Shining the Light on Beacon Communities

In 2010, the Office of the National Coordinator FOR HEALTH IT (ONC) provided $250 million to 17 selected communities through three-year Beacon grants. The communities chosen had already made inroads in the development of secure, private and accurate systems of EHR adoption and health information exchange (HIE). Now that the three-year grants are coming to an end, it’s time to assess how the communities did. Representatives from several Beacon projects spoke to Clinical Innovation + Technology about their successes and ongoing challenges.

Tulsa

MyHealth Access Network focuses on 11 counties in greater Tulsa, Okla. MyHealth’s HIE contains 6.5 million records on more than 2 million patients with 1,600 registered physicians, far beyond its original Beacon region of approximately 1 million patients. Additional data sources in development include feeds from clinics and hospitals, claims feeds from payers and feed to and from the Oklahoma state immunization registry.

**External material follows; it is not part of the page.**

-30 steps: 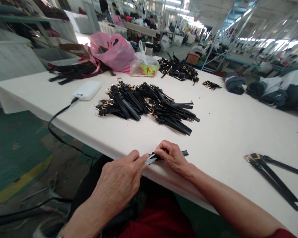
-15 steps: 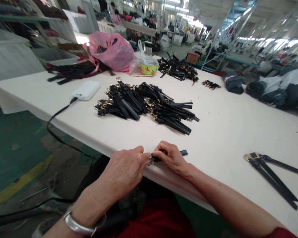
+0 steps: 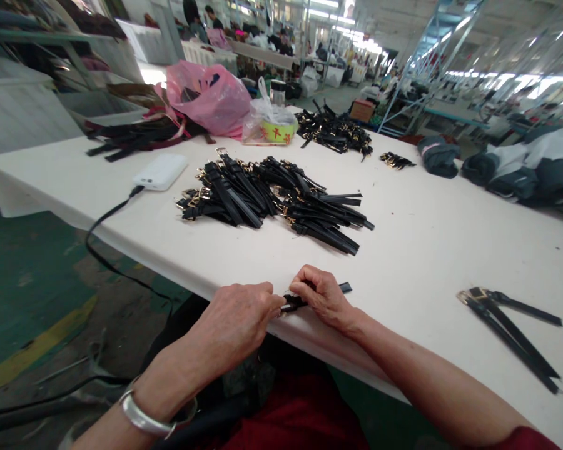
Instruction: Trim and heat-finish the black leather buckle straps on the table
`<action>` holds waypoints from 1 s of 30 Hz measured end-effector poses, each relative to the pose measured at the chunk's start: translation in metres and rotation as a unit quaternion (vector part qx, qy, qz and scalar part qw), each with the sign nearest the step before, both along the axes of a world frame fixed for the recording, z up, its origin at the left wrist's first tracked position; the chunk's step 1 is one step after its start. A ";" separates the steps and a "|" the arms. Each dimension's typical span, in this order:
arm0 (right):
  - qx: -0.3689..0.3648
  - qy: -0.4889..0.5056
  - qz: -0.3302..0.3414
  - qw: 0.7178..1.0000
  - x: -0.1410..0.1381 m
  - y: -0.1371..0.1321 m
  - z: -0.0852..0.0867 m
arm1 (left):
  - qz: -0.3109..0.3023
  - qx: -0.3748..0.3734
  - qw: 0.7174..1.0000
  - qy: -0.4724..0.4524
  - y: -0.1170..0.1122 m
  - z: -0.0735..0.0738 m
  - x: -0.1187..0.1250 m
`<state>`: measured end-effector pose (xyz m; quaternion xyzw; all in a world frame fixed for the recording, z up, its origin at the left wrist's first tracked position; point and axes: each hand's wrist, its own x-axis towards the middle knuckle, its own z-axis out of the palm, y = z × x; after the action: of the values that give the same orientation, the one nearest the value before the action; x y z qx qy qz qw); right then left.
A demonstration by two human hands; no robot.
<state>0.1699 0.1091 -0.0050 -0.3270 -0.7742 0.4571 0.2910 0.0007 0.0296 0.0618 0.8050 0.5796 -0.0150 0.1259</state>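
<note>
At the table's near edge, a black strap [image 3: 293, 302] lies between my two hands, its flat end jutting out beyond the right one. My left hand [image 3: 246, 312] is closed on the strap's left end, the fingertips mostly hidden behind the hand. With thumb and index finger pinched together, my right hand [image 3: 321, 296] grips the strap farther along. Whether a buckle sits under the left fingers cannot be made out. Beyond the hands lies a heap of black buckle straps [image 3: 234, 190] with gold-coloured buckles. Several more buckle straps [image 3: 511, 322] lie fanned out at the right.
A white power bank [image 3: 160, 172] with a black cable is on the left of the white table [image 3: 206, 253]. Farther back are a pink plastic bag [image 3: 211, 103], a clear bag [image 3: 269, 125] and another strap pile [image 3: 335, 130]. Dark rolled fabric [image 3: 438, 156] lies at the far right.
The right thumb and index finger have lifted slightly off the strap's left part, so more of it shows between the hands. The view has shifted slightly.
</note>
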 end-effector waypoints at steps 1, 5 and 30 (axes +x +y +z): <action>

Oklahoma historically has had among the worst health outcomes in the U.S., and been at the bottom when it comes to most health quality indicators, says MyHealth Program Director David C. Kendrick, MD, MPH. “We knew we needed to do something dramatic.” First up was establishing data aggregation capabilities to identify places of health improvement. That began with an HIE.

“We started from scratch” creating the HIE, says Kendrick. Good communication and collaboration has “pulled us through and held the level of innovation pretty high.”

Stakeholder buy-in has been one of the “most important and challenging things to face,” he says. They all had to step away from their own bottom line and thinking and start to think at the community level. The participants kept their competitive interests in mind, Kendrick says, but had to think about the impact on the community an HIE could have.

Governance was very important, he says. “Everybody had representation. People felt safe enough to be willing to contribute their organizations’ gathered health information to improve the health of patients everywhere. We’ve all embraced that as organizations and it’s made a lot of things possible that weren’t before.”

Local payers were involved from the beginning, but “we did not ask that they pay for the whole network like many other communities.” They knew that improved efficiency would reduce costs for the payers. “Instead, we asked them to become partners in creating unique reimbursement models and incentive programs to get people using the exchange.”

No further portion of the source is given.